6. Mittel nach einem der Ansprüche 1 bis 4, dadurch gekennzeichnet, dass es sich bei den zugeführten Molekülen um Steroid-Derivate handelt.

7. Mittel nach Anspruch 6, dadurch gekennzeichnet, dass es sich bei den zugeführten Molekülen um Cholesterin oder seine Ester handelt.

8. Mittel nach Anspruch 1-6, dadurch gekennzeichnet, dass es sich bei den zugeführten Substanzen um chemische Verbindungen handelt, welche den Steroidstoffwechsel beeinflussen, wie beispielsweise Enzyminhibitoren oder Steroid-Chelatoren.

9. Mittel nach einem der Ansprüche 1 bis 4, dadurch gekennzeichnet, daß es sich bei den zugeführten Substanzen um monoklonale oder polyklonale Antikörper handelt, welche gegen mindestens eine der am Steroid-Stoffwechsel beteiligten Komponenten, wie Lipoproteine oder Lipoprotein-Rezeptoren, gerichtet sind.

10. Mittel nach einem der Ansprüche 1 bis 4, dadurch gekennzeichnet, daß es sich bei den zugeführten Substanzen um Proteine handelt, wie Fragmente von Lipoproteinrezeptoren oder von Apolipoproteinen.

11. Mittel nach einem der Ansprüche 1 bis 4, dadurch gekennzeichnet, dass es sich bei den zugeführten Substanzen um Komplexe aus Lipiden und Proteinen handelt.

12. Nukleinsäure-Sequenzen, die Proteine nach einem der Ansprüche 10 oder 11 kodieren sowie Fragmente, Varianten und Mutationen.

13. Nukleinsäure-Sequenzen nach Anspruch 12, dadurch gekennzeichnet, daß T durch U ausgetauscht ist.

14. Nukleinsäure-Sequenzen nach Anspruch 12 oder 13, dadurch gekennzeichnet, daß sie vollständig komplementär sind.

15. Vektoren, die eine für die Proteine gemäß einem der Ansprüche 10 oder 11 kodierende DNA enthalten.

16. Plasmide, die eine für die Proteine gemäß einem der Ansprüche 10 oder 11 kodierende DNA enthalten.

17. Wirtszellen, die die Plasmide oder Vektoren gemäß Anspruch 15 oder 16 enthalten.

18. Therapeutisches Verfahren zur Behandlung von Läsionen des Nervensystems, dadurch gekennzeichnet, dass die Zuführung der Moleküle durch Implantation von Zellen, welche diese Moleküle produzieren, erfolgt.
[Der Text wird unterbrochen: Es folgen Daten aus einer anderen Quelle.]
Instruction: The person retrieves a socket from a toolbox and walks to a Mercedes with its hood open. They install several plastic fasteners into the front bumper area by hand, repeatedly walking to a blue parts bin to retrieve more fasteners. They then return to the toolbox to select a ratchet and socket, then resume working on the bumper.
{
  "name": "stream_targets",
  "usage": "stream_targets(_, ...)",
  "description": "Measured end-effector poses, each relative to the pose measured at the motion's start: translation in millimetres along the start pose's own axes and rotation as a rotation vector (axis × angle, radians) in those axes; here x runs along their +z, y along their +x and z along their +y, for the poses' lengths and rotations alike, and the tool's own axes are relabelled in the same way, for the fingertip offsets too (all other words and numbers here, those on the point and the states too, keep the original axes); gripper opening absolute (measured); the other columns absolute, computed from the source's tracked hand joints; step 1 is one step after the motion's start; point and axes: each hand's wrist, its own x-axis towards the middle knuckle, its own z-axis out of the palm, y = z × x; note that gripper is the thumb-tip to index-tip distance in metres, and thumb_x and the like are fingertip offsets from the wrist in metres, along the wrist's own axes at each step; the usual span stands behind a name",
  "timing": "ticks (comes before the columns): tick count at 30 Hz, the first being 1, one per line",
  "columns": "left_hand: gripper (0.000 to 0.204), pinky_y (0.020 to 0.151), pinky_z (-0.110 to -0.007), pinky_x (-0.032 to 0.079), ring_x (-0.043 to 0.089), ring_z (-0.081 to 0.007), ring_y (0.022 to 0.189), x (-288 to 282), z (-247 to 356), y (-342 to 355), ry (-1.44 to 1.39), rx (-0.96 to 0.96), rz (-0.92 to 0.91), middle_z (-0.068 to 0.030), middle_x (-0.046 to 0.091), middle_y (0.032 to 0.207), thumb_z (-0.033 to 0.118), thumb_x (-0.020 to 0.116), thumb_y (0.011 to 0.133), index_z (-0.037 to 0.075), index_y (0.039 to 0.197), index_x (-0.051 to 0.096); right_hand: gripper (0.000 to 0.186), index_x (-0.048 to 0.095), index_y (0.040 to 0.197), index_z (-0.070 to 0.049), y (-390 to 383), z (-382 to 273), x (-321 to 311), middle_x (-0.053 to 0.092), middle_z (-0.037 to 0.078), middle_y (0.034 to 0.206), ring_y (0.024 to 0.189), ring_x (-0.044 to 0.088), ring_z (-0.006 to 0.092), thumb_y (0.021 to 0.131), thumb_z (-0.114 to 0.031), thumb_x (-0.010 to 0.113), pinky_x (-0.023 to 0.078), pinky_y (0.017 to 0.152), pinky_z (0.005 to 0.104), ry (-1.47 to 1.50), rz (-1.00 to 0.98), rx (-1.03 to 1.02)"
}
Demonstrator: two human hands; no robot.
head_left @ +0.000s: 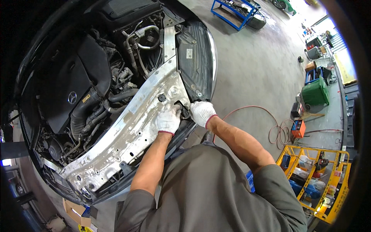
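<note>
Both my hands wear white knitted gloves with dark red cuffs, and they meet at the right part of a scuffed silver metal crossmember (127, 133) at the front of an open car engine bay. Between them is a small black bracket-like part (185, 112); its exact kind is hard to make out. My left hand (169, 118) rests on the crossmember, its fingers bent against the part's left side. At the right side of that part, my right hand (202, 112) has its fingers curled in on it. The gloves cover some of the part.
Behind the crossmember lie a black engine cover (67, 77) and hoses. A headlight (193, 58) adjoins it. On the floor to the right are a red hose (266, 112), an orange box (298, 128), a green bin (315, 92) and a yellow parts cart (301, 154). A blue cart (228, 17) stands farther off.
</note>
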Motion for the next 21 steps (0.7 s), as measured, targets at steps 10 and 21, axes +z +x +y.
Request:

19. Verwendung von Substanzen, welche am Steroidstoffwechsel im Nervensystem beteiligt sind, zur Diagnose von Läsionen des Zentralnervensystems, beispielsweise in Folge von Unfällen, Tumorbildung, Arteriosklerose, Alzheimer Krankheit, Parkinsonismus und multipler Sklerose.

20. Verwendung von Substanzen nach den Ansprüchen 1 bis 19 zur Entwicklung von entsprechenden Diagnostika oder Therapeutika.

21. Verwendung von Substanzen nach den Ansprüchen 1 bis 19 zur Bestimmung einer Disposition zur Erkrankung des Zentralnervensystems.

22. Verwendung von Substanzen nach Anspruch 1 bis 19 zum Aufbau von Genen und/oder Vektoren, vorzugsweise zur Entwicklung von pharmazeutisch relevanten Molekülen.